--- Instructions for the task ---
Word for word, restate the lines of the data from the first through the one containing "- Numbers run", and nothing else.
*** Records for the exercise
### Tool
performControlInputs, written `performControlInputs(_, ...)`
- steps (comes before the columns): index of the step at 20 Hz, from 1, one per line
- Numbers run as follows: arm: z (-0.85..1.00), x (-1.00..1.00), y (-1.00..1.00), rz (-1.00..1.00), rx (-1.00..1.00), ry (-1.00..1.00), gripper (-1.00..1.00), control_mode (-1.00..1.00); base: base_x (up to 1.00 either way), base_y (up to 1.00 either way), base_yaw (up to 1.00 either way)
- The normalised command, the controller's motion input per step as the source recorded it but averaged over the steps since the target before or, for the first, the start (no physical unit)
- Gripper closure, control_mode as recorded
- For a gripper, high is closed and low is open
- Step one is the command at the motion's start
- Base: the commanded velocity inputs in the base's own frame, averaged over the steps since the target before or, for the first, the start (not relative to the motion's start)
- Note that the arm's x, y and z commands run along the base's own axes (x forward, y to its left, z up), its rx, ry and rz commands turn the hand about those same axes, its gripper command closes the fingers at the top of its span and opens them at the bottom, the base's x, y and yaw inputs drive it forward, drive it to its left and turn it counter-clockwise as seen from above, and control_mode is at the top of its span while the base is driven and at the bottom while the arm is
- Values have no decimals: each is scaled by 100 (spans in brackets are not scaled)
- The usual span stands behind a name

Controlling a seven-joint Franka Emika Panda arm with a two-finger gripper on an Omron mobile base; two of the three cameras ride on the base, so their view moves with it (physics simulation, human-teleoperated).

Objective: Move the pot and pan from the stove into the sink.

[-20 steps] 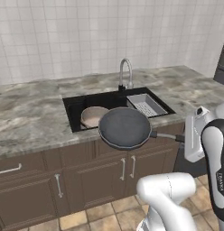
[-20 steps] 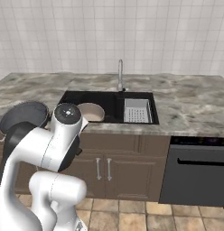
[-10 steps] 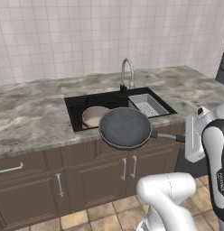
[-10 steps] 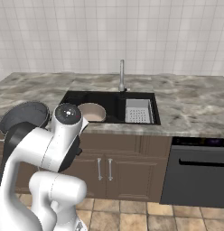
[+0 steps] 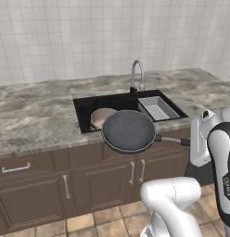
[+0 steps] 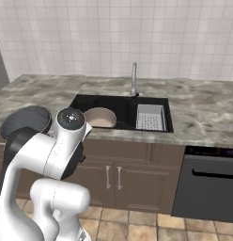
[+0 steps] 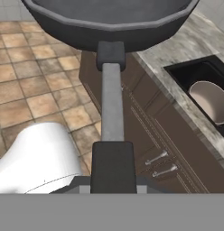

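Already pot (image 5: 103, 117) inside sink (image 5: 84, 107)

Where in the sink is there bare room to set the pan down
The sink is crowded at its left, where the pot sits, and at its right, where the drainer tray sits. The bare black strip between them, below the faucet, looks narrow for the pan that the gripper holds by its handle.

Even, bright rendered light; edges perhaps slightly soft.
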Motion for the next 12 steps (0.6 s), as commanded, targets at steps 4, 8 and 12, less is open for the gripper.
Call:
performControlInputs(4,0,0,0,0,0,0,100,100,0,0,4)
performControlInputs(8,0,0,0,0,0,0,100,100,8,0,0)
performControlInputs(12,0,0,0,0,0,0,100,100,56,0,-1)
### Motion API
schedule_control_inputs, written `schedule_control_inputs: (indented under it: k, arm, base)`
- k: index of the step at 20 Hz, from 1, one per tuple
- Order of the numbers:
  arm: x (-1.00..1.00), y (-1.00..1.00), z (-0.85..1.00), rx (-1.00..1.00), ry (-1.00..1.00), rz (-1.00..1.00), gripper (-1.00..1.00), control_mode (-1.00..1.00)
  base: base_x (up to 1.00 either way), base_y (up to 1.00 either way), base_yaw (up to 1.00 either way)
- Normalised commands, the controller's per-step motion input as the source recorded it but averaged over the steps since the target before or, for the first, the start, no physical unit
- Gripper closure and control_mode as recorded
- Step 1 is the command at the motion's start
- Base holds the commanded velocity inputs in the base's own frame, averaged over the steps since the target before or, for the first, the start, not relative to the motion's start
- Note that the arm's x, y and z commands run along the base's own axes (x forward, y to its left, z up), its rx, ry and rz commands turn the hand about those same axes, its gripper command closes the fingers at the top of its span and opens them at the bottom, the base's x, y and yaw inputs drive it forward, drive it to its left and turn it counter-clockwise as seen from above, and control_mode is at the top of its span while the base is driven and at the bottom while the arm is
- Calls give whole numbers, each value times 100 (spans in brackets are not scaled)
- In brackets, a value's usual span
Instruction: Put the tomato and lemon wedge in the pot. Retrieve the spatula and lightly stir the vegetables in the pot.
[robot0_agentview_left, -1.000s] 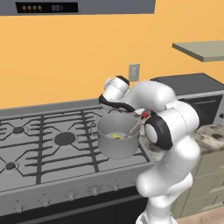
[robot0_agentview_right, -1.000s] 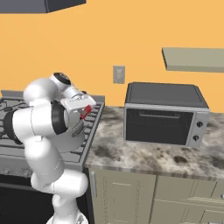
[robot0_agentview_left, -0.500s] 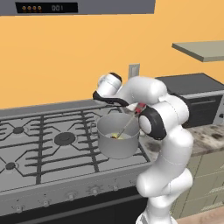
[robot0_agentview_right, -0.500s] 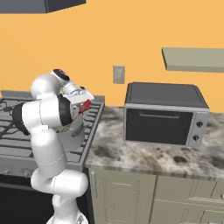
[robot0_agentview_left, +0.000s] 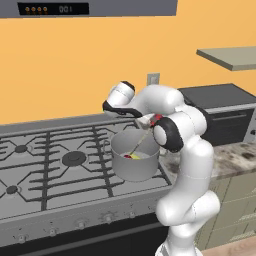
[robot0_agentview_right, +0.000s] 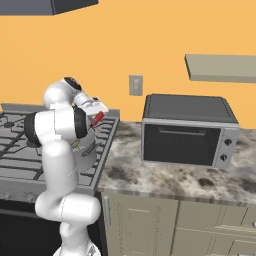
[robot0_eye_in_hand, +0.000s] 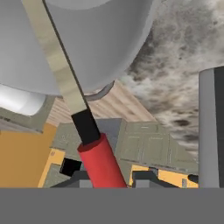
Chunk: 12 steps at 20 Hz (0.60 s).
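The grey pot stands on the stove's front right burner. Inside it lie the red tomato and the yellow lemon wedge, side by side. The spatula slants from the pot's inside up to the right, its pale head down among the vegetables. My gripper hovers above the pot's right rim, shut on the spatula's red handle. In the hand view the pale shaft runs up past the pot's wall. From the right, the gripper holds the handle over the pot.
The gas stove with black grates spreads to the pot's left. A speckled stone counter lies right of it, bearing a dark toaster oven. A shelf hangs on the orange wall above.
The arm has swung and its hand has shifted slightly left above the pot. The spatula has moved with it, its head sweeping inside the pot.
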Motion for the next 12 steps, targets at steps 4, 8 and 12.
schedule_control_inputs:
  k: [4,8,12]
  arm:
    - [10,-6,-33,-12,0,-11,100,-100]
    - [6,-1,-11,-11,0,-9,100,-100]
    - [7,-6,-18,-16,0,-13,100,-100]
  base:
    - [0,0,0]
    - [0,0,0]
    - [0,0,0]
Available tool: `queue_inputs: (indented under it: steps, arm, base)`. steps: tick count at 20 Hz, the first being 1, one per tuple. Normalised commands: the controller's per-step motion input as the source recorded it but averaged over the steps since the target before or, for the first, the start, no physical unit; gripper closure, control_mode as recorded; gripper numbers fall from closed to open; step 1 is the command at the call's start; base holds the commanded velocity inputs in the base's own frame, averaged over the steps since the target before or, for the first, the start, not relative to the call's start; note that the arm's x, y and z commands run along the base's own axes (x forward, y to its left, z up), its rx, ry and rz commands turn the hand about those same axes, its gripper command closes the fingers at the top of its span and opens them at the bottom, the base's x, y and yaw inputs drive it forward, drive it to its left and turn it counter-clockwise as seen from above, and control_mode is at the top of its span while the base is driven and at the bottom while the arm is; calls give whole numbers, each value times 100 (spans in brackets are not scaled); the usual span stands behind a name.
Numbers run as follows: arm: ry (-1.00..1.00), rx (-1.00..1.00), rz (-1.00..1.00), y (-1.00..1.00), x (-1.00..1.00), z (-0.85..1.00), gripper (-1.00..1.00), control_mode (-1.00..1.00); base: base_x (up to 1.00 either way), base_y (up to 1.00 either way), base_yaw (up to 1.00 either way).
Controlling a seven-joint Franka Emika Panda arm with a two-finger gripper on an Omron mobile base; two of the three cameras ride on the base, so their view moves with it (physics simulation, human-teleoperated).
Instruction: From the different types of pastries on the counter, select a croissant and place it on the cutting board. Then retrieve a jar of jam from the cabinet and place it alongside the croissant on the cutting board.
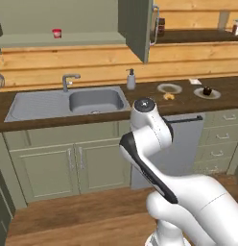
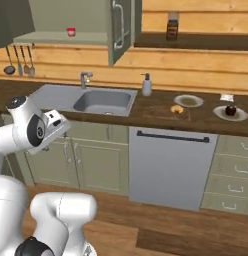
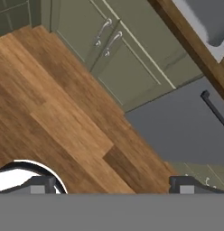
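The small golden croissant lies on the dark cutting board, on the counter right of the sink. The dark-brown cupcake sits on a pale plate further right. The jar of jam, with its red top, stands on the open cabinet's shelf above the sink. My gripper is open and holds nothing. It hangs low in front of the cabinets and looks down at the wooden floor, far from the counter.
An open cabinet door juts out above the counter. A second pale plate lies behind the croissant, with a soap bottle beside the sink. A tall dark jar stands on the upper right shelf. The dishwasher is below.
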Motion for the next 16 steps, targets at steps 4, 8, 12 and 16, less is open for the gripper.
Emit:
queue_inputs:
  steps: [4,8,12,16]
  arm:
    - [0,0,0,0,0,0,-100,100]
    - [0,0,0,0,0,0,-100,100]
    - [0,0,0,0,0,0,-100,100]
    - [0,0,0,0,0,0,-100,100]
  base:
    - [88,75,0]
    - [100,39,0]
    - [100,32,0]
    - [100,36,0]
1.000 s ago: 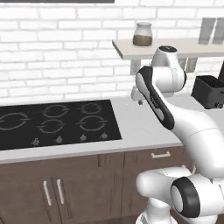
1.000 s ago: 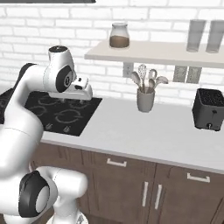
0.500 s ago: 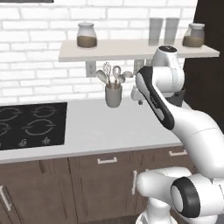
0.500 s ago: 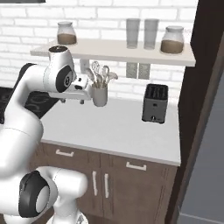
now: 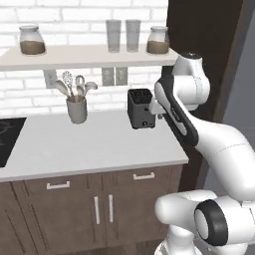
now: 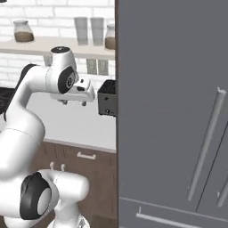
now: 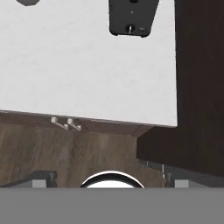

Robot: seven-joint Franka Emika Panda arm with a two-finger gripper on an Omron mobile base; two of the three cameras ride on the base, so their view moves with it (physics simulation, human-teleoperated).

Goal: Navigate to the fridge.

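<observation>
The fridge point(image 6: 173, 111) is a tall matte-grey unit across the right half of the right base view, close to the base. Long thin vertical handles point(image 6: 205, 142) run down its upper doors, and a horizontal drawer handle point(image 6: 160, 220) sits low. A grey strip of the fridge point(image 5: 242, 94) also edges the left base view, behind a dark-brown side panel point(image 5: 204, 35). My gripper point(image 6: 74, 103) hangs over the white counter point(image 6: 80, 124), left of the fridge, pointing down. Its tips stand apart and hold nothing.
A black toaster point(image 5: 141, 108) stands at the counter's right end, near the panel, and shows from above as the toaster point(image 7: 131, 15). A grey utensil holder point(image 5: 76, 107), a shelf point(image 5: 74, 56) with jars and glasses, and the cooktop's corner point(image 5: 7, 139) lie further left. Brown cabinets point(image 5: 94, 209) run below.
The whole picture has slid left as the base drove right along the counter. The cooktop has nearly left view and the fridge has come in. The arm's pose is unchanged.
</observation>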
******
--- Written reply ---
### Tool
performControlInputs, written `performControlInputs(_, ...)`
- steps (comes before the columns): index of the step at 20 Hz, from 1, one per line
- Numbers run as follows: arm: z (-0.85..1.00), x (-1.00..1.00), y (-1.00..1.00), rz (-1.00..1.00), rx (-1.00..1.00), ry (-1.00..1.00), gripper (-1.00..1.00), control_mode (-1.00..1.00); base: base_x (up to 1.00 either way), base_y (up to 1.00 either way), base_yaw (up to 1.00 either way)

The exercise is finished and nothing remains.